81. Elle considère que l’activité de la société et sa situation financière doivent notamment être prises en compte. Elle relève à cet égard qu’au titre de l’année 2021, la société a réalisé un chiffre d’affaires de […] euros, pour un résultat d’exploitation de […] euros. La formation restreinte note que, si la société présente un résultat net déficitaire de […] euros, ce n’est qu’en raison d’un abandon de créance de […] euros au groupe INDEXIA. Par ailleurs, ce résultat exceptionnel n’étant pas déductible, la société FORIOU a été soumise, pour l’année 2021, à un montant de […] euros au titre de l’impôt sur les sociétés. Compte tenu de l’ensemble de ces éléments, la formation restreinte considère que la situation financière de la société est saine.
82. Dès lors, au regard de la responsabilité de la société, de ses capacités financières et des critères pertinents de l’article 83, paragraphe 2, du RGPD évoqués ci-avant, la formation restreinte estime qu’une amende de trois cent dix mille euros (310 000 €) apparaît justifiée.
83. En troisième lieu, s’agissant de la publicité de la sanction, la formation restreinte considère que celle-ci se justifie au regard de la gravité du manquement en cause, de la position de la société sur le marché, de la portée du traitement et du nombre de personnes concernées.
84. Elle relève également que cette mesure a notamment vocation à informer les personnes concernées par les opérations de prospection de la société. Cette information leur permettra, le cas échéant, de faire valoir leurs droits.
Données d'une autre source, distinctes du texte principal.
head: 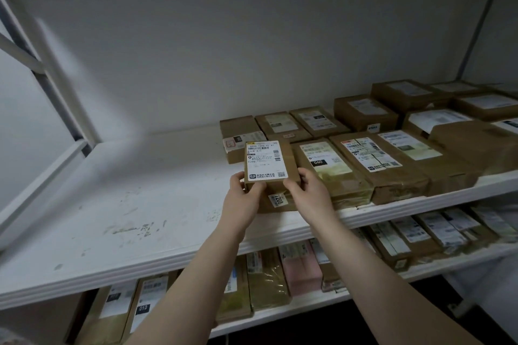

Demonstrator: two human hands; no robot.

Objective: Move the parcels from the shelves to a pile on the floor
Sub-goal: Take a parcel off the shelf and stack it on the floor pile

85. Enfin, elle estime que cette mesure est proportionnée dès lors que la décision n’identifiera plus nommément la société à l’expiration d’un délai de deux ans à compter de sa publication.
PAR CES MOTIFS
La formation restreinte de la CNIL, après en avoir délibéré, décide de :
• prononcer une amende administrative à l’encontre de la société FORIOU d’un montant de trois cent dix mille euros (310 000 €) pour manquement à l’article 6 du RGPD ;
• rendre publique, sur le site web de la CNIL et sur le site web de Légifrance, sa délibération, qui ne permettra plus d’identifier nommément la société à l’issue d’une durée de deux ans à compter de sa publication.
Le président
Alexandre LINDEN
Cette décision est susceptible de faire l’objet d’un recours devant le Conseil d’État dans un délai de deux mois à compter de sa notification.